PROBLEM TO WORK ON -> Write out the listing, please, but only from its first line through the line containing "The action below", exactly as given and without pictures.

INFORMATION SHOWN ->
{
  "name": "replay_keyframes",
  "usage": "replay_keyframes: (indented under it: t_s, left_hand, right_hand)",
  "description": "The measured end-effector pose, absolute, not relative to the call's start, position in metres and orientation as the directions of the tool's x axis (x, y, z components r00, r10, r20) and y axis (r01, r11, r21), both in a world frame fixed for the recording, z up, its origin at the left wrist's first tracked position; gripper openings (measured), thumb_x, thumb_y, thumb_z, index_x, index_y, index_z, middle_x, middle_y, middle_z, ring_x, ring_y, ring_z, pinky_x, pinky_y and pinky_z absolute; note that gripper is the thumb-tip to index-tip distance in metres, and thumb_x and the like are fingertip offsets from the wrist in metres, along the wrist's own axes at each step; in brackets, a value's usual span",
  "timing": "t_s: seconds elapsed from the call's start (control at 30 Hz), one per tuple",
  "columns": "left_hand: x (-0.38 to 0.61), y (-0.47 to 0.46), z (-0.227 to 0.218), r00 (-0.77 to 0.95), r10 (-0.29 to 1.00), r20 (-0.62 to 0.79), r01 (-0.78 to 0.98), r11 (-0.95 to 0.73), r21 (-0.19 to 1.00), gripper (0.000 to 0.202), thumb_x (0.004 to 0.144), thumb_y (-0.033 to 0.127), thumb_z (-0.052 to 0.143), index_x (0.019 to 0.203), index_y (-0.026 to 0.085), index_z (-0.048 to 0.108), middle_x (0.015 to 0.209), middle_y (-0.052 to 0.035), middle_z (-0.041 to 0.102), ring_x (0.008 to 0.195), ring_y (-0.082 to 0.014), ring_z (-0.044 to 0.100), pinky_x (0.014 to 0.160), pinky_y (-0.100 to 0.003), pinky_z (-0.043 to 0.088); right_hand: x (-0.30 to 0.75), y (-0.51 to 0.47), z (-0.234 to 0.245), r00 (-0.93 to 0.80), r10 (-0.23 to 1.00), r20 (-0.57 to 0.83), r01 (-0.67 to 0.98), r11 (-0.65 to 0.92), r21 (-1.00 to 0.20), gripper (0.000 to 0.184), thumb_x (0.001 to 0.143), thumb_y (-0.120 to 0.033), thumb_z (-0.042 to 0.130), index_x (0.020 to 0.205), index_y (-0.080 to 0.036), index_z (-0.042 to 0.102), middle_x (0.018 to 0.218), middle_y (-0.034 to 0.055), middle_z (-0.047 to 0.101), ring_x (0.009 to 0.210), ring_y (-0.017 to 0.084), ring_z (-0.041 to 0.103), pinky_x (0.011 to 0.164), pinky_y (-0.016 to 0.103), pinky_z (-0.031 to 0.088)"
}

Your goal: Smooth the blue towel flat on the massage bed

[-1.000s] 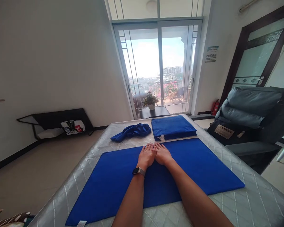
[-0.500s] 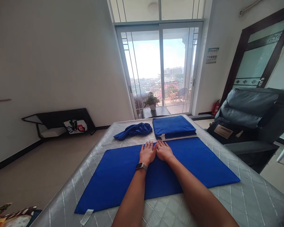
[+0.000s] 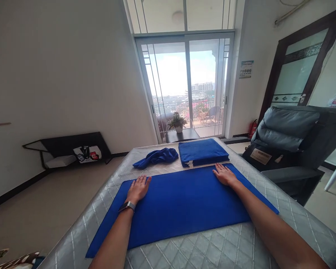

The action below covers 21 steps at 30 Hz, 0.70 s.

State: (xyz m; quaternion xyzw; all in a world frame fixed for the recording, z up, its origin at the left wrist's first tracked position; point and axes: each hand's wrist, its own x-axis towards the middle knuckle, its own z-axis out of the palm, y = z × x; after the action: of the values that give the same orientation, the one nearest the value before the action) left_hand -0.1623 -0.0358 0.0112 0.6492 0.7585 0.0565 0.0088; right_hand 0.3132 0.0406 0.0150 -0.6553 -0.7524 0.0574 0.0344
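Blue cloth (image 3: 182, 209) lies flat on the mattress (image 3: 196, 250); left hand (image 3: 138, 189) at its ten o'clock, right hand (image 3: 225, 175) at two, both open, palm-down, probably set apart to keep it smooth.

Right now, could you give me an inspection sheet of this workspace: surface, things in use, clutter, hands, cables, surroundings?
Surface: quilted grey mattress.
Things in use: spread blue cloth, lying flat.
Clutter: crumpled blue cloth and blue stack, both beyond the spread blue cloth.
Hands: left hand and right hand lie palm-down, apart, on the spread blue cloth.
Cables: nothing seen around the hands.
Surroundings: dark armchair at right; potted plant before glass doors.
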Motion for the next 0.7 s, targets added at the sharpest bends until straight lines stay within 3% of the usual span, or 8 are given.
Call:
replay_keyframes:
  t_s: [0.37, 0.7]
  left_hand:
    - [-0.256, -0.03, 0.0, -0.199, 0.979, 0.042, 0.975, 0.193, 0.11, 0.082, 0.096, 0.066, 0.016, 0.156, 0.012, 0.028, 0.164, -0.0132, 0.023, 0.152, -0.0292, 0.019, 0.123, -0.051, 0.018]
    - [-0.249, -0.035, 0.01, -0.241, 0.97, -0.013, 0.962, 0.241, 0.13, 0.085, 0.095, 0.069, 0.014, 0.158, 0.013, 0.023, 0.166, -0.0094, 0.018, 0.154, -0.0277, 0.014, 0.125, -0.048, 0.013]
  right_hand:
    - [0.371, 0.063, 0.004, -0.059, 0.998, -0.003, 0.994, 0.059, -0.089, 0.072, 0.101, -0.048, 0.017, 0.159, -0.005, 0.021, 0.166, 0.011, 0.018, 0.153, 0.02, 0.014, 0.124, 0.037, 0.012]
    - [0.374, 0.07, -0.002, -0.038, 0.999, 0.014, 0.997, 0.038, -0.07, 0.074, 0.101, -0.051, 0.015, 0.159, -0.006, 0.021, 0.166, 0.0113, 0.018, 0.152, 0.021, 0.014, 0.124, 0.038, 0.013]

FINISHED TASK ->
{
  "name": "replay_keyframes",
  "usage": "replay_keyframes: (indented under it: t_s, left_hand, right_hand)",
  "description": "The measured end-effector pose, absolute, not relative to the call's start, position in metres and orientation as the directions of the tool's x axis (x, y, z components r00, r10, r20) and y axis (r01, r11, r21), both in a world frame fixed for the recording, z up, its origin at the left wrist's first tracked position; gripper openings (measured), thumb_x, thumb_y, thumb_z, index_x, index_y, index_z, middle_x, middle_y, middle_z, ring_x, ring_y, ring_z, pinky_x, pinky_y and pinky_z absolute; note that gripper is the thumb-tip to index-tip distance in metres, and thumb_x and the like are fingertip offsets from the wrist in metres, along the wrist's own axes at each step; in brackets, a value's usual span",
  "timing": "t_s: seconds elapsed from the call's start (control at 30 Hz), one per tuple",
  "columns": "left_hand: x (-0.38 to 0.61), y (-0.47 to 0.46), z (-0.227 to 0.218), r00 (-0.77 to 0.95), r10 (-0.29 to 1.00), r20 (-0.62 to 0.79), r01 (-0.78 to 0.98), r11 (-0.95 to 0.73), r21 (-0.19 to 1.00), gripper (0.000 to 0.202), thumb_x (0.004 to 0.144), thumb_y (-0.033 to 0.127), thumb_z (-0.052 to 0.143), index_x (0.019 to 0.203), index_y (-0.026 to 0.085), index_z (-0.048 to 0.108), middle_x (0.015 to 0.209), middle_y (-0.052 to 0.035), middle_z (-0.041 to 0.102), ring_x (0.008 to 0.195), ring_y (-0.082 to 0.014), ring_z (-0.044 to 0.100), pinky_x (0.014 to 0.160), pinky_y (-0.100 to 0.003), pinky_z (-0.043 to 0.088); right_hand: x (-0.30 to 0.75), y (-0.51 to 0.47), z (-0.234 to 0.245), r00 (-0.93 to 0.80), r10 (-0.23 to 1.00), r20 (-0.57 to 0.83), r01 (-0.67 to 0.98), r11 (-0.65 to 0.92), r21 (-1.00 to 0.20), gripper (0.000 to 0.184), thumb_x (0.001 to 0.143), thumb_y (-0.120 to 0.033), thumb_z (-0.042 to 0.130), index_x (0.020 to 0.205), index_y (-0.080 to 0.036), index_z (-0.042 to 0.102), middle_x (0.018 to 0.218), middle_y (-0.034 to 0.055), middle_z (-0.047 to 0.101), ring_x (0.009 to 0.210), ring_y (-0.017 to 0.084), ring_z (-0.041 to 0.103), pinky_x (0.011 to 0.164), pinky_y (-0.016 to 0.103), pinky_z (-0.031 to 0.088)"
}

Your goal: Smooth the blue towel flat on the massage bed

[-1.000s] 
[-0.500s] 
[+0.000s] 

The action below covers 21 steps at 30 Hz, 0.70 s.

No further output is required here.